Now in Boston, a new context presents: a pandemic that requires social distancing without social disintegration. Among the many lessons learned from these experiences, three have driven my approach to the response:
1. Prophylaxis may be less sexy but it can make a huge impact. The hardest part of responding to disruption is finding ways to offer our patients the message that they are not forgotten (or, better, proactively engaged in problem-solving). It takes great fortitude for clinicians and administrators to call hundreds of active and high-risk patients to let them know they could still expect a call (and eventually even a video session) with their psychiatrist, social worker, or psychologist at their appointment time. The relief at the outreach was as palpable as the anxiety about the many different ways in which shut-downs and shut-ins would impact everything from medication availability to wages. What does “shelter at home” mean for families struggling with domestic violence or food insecurity? For an individual living alone, whose contacts are primarily those around the neighborhood? Tackling that head-on is part of being in the trenches. Along with Friday afternoon urgent prior authorizations for medications that patients have been on for months. Seriously.
2. Psychological first aid and trauma-informed care remain salient frameworks for building a mental health support structure. Experience will inform our threat salience, capacity for contextual processing, balance of executive functioning, and emotional (dys)regulation. The goal is to foster a sense of intersecting communities while being clear-eyed about the dangers of COVID-19 exposure, infection, and the social disruption the public health response requires. Rapid triage and evaluations can help connect people with the right care earlier, avoiding an unraveling of their sense of self-efficacy and empowerment before getting appropriate treatment.
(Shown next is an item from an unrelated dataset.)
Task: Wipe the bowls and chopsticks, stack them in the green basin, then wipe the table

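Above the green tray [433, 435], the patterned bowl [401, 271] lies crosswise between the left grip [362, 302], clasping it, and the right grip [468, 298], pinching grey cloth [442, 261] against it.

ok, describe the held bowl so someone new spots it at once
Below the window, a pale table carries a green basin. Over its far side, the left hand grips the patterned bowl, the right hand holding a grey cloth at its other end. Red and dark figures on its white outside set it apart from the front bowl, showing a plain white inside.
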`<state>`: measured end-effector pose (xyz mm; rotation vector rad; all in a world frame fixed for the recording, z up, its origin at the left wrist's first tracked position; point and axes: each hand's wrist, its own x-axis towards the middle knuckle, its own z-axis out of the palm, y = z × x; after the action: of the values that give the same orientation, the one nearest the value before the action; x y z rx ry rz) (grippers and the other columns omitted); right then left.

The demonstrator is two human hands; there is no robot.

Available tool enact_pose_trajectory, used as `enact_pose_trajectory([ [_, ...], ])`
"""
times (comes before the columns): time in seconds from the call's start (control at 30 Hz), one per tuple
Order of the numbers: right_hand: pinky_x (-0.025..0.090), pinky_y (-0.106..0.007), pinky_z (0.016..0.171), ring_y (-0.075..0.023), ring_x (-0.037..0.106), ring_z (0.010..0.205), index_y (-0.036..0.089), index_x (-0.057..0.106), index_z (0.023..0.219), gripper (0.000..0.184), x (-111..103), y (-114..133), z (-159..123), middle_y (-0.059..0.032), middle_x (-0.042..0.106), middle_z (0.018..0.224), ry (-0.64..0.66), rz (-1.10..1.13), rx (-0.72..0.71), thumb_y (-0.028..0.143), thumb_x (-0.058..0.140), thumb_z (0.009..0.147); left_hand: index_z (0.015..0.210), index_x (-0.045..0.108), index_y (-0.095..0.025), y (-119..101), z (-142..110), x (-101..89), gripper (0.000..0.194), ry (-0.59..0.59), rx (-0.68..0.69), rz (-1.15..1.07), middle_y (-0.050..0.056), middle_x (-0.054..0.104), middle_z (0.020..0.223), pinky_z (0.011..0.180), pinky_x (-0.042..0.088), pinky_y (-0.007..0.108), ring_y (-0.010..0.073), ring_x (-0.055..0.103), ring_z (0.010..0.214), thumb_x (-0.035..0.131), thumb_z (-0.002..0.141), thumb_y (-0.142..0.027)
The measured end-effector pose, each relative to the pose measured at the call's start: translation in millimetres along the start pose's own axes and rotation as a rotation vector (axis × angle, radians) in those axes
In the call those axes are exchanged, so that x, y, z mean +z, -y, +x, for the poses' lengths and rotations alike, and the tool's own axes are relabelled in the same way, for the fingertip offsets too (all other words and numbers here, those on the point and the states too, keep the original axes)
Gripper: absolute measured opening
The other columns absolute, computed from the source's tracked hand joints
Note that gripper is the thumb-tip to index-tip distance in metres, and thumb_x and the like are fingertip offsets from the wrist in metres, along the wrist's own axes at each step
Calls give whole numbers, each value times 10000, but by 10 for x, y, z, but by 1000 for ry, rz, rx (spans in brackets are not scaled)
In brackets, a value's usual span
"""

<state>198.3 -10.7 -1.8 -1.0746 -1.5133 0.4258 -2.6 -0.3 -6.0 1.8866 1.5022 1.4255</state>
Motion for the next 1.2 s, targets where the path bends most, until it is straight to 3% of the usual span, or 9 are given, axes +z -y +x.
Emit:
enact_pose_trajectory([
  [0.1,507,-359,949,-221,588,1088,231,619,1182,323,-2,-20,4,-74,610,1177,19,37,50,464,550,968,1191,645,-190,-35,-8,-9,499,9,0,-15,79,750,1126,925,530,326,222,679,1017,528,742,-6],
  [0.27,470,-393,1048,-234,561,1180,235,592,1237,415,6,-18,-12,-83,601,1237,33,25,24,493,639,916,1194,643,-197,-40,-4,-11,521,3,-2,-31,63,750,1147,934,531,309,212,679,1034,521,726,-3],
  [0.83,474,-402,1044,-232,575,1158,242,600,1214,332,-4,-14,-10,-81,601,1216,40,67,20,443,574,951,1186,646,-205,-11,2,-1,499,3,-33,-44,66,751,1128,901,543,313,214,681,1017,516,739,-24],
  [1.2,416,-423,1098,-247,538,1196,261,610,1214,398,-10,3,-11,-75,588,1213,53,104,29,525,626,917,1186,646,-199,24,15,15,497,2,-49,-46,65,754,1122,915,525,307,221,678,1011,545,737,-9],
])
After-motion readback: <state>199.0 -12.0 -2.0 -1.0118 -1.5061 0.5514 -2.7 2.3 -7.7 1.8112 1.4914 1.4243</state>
PTSD is not an inevitability, and post-traumatic growth is always a possibility. There are trauma-related symptoms – shock, disbelief, anger, hypervigilance – that may be a normal response to an abnormal situation: the impact on functioning is key. Few will come through this pandemic unimpacted by the disruptions it has wrought: many will need or benefit from mental health supports ranging from psychiatry to the therapeutic arts. Others may find a new or renewed sense of meaning and purpose in their relationships and work. For many of us, it will be both.
3. Our primary and secondary prevention efforts addressing mental health need to acknowledge that social determinants of health (financial, educational, social) – ones that are driven by policy and programming. These will be crucial in determining the long-term mental health impacts of this situation. We cannot conflate socioeconomic crisis with mental health distress, though they are bidirectional in their impact. We will need a surge in our psychiatric services – alongside crucial political leadership and economic reconstruction.
We already ignored warnings about the physical dangers of COVID, to our peril. We have an opportunity to get ahead of the curve in containing the mental health impacts in its midst (and in its wake). But first, I need my COVID test results.
Nomi C. Levy-Carrick is a psychiatrist.